What we have here is a surprisingly solid thriller especially when Liotta is on screen, which is quite a fair chunk of its running time. Director Rich Cowan keeps the action moving along and offers us a movie that is not so much of a whodunit as it is a why did they do it? You’ll discover quite early on that the filmmakers make no bones about revealing the killer’s identity. This way is a little more interesting though, even if some of the potential tension is removed, and whilst the subject matter is at times quite graphic the makers refrain from showing the nastier elements instead letting us picture it in our minds.
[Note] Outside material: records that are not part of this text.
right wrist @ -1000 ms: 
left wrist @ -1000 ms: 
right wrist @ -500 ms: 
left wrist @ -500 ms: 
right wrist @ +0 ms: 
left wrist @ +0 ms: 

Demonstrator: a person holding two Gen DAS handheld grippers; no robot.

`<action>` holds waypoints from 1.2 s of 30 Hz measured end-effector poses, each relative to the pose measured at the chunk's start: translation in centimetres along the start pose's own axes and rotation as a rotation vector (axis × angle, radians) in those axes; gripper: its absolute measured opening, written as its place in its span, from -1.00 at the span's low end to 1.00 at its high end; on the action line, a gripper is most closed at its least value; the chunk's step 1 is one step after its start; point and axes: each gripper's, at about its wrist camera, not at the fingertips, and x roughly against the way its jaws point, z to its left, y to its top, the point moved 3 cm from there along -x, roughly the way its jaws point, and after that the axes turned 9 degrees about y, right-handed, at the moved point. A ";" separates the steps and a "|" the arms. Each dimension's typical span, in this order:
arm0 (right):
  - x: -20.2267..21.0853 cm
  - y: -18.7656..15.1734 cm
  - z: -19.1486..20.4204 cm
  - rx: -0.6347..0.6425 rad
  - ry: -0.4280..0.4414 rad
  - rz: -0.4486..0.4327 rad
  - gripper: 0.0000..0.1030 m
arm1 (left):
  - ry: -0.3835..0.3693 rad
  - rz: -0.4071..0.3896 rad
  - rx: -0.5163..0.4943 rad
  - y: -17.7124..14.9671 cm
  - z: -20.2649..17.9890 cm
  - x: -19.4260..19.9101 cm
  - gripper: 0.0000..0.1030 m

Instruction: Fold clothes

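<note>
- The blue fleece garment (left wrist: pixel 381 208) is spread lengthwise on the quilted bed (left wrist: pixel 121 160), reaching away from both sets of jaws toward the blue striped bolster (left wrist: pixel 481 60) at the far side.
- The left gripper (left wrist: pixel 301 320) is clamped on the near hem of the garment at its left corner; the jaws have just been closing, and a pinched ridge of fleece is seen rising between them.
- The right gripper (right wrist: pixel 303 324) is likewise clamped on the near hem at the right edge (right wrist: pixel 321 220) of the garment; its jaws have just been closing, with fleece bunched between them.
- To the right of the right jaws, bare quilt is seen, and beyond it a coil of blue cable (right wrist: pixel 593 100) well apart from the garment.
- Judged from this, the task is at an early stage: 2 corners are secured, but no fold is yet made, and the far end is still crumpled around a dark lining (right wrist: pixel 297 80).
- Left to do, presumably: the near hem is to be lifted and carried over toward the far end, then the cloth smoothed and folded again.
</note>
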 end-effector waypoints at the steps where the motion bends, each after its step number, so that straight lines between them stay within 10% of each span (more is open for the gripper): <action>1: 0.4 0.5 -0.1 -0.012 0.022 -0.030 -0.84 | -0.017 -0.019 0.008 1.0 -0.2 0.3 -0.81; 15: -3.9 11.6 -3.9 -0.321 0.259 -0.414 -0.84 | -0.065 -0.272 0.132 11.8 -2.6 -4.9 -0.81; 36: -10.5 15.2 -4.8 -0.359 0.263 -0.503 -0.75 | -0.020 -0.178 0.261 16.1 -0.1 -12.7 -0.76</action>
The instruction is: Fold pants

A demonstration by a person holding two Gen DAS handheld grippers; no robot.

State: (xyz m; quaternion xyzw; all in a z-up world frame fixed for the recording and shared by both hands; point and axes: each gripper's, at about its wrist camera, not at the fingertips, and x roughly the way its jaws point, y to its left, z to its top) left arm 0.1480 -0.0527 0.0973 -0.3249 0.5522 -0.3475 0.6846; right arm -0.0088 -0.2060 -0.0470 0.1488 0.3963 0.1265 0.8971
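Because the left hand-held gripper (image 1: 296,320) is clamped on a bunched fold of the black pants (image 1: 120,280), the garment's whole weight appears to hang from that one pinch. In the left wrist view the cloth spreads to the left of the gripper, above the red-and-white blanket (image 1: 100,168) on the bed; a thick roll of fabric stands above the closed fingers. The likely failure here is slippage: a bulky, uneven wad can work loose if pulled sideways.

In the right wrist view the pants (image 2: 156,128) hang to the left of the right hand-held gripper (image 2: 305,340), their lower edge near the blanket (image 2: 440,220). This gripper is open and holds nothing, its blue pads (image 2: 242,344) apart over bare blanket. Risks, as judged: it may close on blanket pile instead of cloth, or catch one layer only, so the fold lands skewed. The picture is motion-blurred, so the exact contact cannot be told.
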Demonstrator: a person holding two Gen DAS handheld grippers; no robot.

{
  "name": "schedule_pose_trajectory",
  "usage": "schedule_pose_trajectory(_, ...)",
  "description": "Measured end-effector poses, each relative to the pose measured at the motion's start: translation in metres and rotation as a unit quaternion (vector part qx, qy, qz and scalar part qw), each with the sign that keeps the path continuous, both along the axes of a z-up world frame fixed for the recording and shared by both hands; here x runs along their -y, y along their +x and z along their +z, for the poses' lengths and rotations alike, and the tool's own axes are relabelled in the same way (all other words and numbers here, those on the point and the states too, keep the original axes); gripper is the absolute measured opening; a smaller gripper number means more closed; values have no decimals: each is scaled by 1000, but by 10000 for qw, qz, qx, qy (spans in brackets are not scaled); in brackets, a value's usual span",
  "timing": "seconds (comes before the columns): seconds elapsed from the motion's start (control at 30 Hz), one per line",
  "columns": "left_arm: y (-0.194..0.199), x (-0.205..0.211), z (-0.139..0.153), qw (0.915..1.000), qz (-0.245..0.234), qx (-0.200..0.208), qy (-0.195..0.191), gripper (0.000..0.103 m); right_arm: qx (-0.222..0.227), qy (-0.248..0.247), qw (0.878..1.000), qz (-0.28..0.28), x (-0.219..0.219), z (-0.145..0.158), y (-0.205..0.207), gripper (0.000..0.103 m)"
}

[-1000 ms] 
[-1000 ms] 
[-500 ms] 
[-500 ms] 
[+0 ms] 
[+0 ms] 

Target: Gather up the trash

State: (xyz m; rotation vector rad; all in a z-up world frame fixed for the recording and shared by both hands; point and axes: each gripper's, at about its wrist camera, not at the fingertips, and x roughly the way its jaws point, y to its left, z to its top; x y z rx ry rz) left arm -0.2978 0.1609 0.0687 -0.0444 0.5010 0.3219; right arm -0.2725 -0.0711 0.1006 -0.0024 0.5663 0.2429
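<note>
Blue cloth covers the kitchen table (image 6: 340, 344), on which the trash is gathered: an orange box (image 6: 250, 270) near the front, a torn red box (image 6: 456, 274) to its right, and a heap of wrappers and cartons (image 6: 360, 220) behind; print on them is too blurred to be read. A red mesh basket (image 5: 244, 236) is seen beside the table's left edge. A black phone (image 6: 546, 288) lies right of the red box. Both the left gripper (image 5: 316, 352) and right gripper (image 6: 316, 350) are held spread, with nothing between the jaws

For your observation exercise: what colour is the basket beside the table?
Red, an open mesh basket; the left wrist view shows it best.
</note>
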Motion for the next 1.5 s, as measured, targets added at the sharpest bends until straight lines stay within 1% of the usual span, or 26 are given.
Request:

Where The River Murders does fall a little flat though is when Slater is on screen. For some reason he still feels the need to go into Jack Nicholson-lite mode which totally kills any atmosphere and feels completely out of place. This sort of performance was just fine and dandy 20 years back when he was a kid, but not in a movie like this when he is supposed to be playing an FBI agent. On the same note Rhames felt a little underused as Captain Langley and really only serves to add another name to the cast.



When it comes to the killer you better be prepared for one of the preaching variety. A comparison to Seven is plastered across the DVD sleeve but this is definitely not Fincher’s masterwork, even if there are a few similarities in the approach of the killer. Instead what The River Murders is is a solid if uninspiring thriller that works only due to the strength of Liotta’s performance.

The River Murders is worth a rental if serial killer flicks are your thing, although I would probably hold back on a purchase.

The River Murders is available on DVD now from Sony Pictures Home Entertainment


1 comment:

SHOW ME YOUR BOOKS said...

Cool, I will rent it then, I almost picked it up, because I am a serial killer movie fan but was on hold about it. Like you said Ray was awesome in Copland I loved him in that. It's a shame he does get type cast in roles, always the screaming cop. Slater I have always been a fan for some reason but he does tend to get on your nerves at times, or all the time in some movies. Ving is Ving. Great write up, I think I will rent it just because it's a serial killer movie.